"Kalbiniz başka birine aitken bunu yapmanıza izin veremem, bu haksızlık olur"Elimi göğsüne koyup onu kendimden uzaklaştırdım ve yataktan kalktım, "keşke birini sevmek için yüzüne değilde içine baksaydınız, belki o zaman her şey daha farklı olurdu"
Kapıya doğru ilerlediğim sırada sendeleyerek kalkıp yanıma geldi ve elimi tuttu.
"Nereye"
"Odama gideceğim, müsadenizle"
Ona bakmadan söylediklerime cevap vermemiş ve yavaşca önüme geçmişti, ayakta durmakta zorlanıyordu ama hâlâ pes etmemek konusunda ısrarcıydı.
"Seninle uyumak istiyorum"
"Bunu yapamam" yorgun bir ifadeyle offlamıştı "ama neden?" nedeni çok belli değil miydi? "Size bağlanmak istemiyorum, bu kadarı yeterli mi? Yoksa daha fazla açıklama yapmalı mıyım? Eğer bir kez size yaklaşırsam daha fazlasını istemekten korkuyorum, bu doğru değil, başkasını seven bir adamın peşinde dolanamam, bunu yapmak istemiyorum,
Bira adım atıp aramızdaki mesafeyi kapattı ve elini yanağıma koydu, " sana istediğin bütün ilgiyi verebilirim hemde hemen, ne istiyorsun?"
Elini yanağıma koymaya çalıştığında geri çekildim "bunu yapmayı kesin artık!" sinirli halim kaşlarını çatmasına sebep olmuş ama siniri hemen geçmişti.
"Sadece uyuyalım lütfen" üzgün haline dayanamamış ve offlayarak başımı sallamıştım, "tamam"
Elimi bırakmadan yatağa doğru yöneldiğinde peşine düştüm, birlikte yatağa yerleştiğimizde, başımı göğsüne yaslamıştım.
Onun bir eli sanki kaçmamı engellemek için belime sarılıyken diğer eli yavaşca saçlarımı okşuyordu.
"Keşke çirkin bir yüzün ardındaki güzel bir ruhu sevebilseydiniz, o zaman her şey farklı olabilirdi"
☘︎
Sabah efkenden uyanıp prensin yanından kalkmış ve kendi odama gidip üstümü değiştirmiştim.
Açıkcası tek isteğim gece olanları hatırlamamasıydı, evet sarhoştu ama içki içmeye alışık biriydi, bu yüzden olanları hatırlıyor olabilirdi.
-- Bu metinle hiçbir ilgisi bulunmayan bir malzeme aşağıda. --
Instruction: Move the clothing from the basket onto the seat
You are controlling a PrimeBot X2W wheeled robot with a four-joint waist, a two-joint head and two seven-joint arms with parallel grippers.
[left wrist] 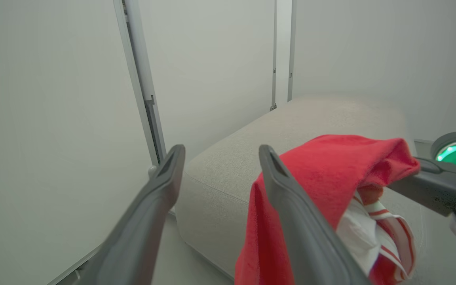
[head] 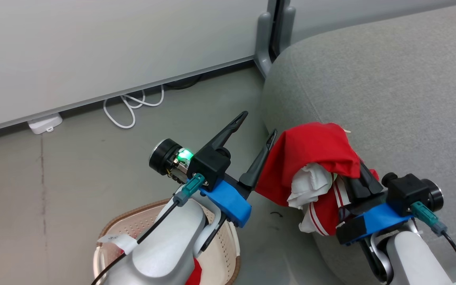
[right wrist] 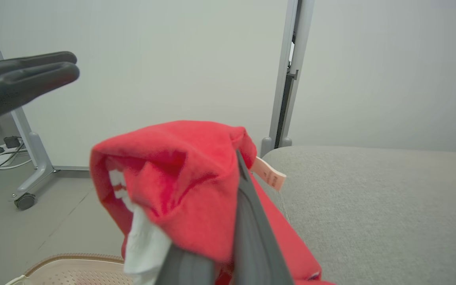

Aslında hatırlasa bile benim bir suçum yoktu, bana sarılıp uyuyan kendisiydi, bana kızmaya hakkı yoktu, ama yinede gece konuştuklarımız ve yakınlaşmamız aklıma geldiğinde yüzüne bakmakta zorlanacağımı biliyordum, şimdi bile düşününce sıcaklık basıyordu, yanına gidince ne yapacaktım.
Öğlene kadar Prensi görmemiştim, büyük ihtimal gece geç yattığı için hâlâ uyanmamıştı, ama bir ara Jungkook'un üst kata çıktığını görmüştün, bunda bir sakınca yoktu tabi ki ama uzun bir süre geçmesine rağmen dışarı çıkmamıştı.
İçeride ne yaptıklarını merak ediyordum ama gitmeye de cesaret edemiyordum.
Derin bir nefes alıp kendimi cesaretlendirdim ve üst kata çıkmaya başladım, olanlarda benim bir suçum yoktu abuk subuk konuşup hareketker yapan prensti, ben masumdum!
Hem bana ne diye hesap sorabilirdi ki zaten, içip sarhoş olan oydu, benimle uyumak isteyen de oydu, ben sadece onun emirlerini yerine getirmiştim.
Tam kendimi rahatlatığım sırada odanın kapısı açılmış ve prens dışarı çıkmıştı, kısa bir an göz göze geldiğimizde bütün cesaretim tamamen kaybolmuştu. Bakışlarımı yere indirip başımı eğdim.
"Göle gideceğim hazırlan"
Yanımdan geçerken kısa bir an durup konuştuğunda başımı yukarı kaldırıp yüzüne baktım, evet kesinlikle benimle konuşuyordu.
"T-tamam" o yanımdan geçip giderken elimi kalbime götürüp sakin olmaya çalıştım. Hatırlayıp hatırlamadığından emin değildim ama sanırım ilk yüzleşme aşamasını başarılı bir şekilde tamamlamıştım.
Sadece olayları atlatmam gerekiyordu, bunu da bir şekilde yapacaktım, hoş zaten başka çaremde yoktu ama neyse!